* _AIM OF THE TASK_:
Write every line of the material out exactly as shown.

* _RECORDED INFORMATION_:

________

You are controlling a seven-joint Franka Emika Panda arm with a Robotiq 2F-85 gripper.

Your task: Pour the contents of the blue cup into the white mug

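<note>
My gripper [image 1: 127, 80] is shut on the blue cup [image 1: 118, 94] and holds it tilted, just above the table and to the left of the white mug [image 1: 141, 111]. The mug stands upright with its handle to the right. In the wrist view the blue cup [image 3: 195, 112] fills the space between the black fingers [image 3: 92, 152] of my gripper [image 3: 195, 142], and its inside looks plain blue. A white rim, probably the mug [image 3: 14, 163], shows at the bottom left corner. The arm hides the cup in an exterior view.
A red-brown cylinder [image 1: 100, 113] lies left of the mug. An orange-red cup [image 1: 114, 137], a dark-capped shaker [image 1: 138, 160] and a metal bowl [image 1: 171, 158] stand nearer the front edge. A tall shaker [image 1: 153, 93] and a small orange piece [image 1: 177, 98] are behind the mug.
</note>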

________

* _ANSWER BOX_:
You are controlling a seven-joint Franka Emika Panda arm with a Robotiq 2F-85 gripper.

Your task: Pour the contents of the blue cup into the white mug

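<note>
My gripper [image 1: 127, 80] is shut on the blue cup [image 1: 118, 94] and holds it tilted, just above the table and to the left of the white mug [image 1: 141, 111]. The mug stands upright with its handle to the right. In the wrist view the blue cup [image 3: 195, 112] fills the space between the black fingers [image 3: 92, 152] of my gripper [image 3: 195, 142], and its inside looks plain blue. A white rim, probably the mug [image 3: 14, 163], shows at the bottom left corner. The arm hides the cup in an exterior view.
A red-brown cylinder [image 1: 100, 113] lies left of the mug. An orange-red cup [image 1: 114, 137], a dark-capped shaker [image 1: 138, 160] and a metal bowl [image 1: 171, 158] stand nearer the front edge. A tall shaker [image 1: 153, 93] and a small orange piece [image 1: 177, 98] are behind the mug.
</note>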

Work on this exercise is done.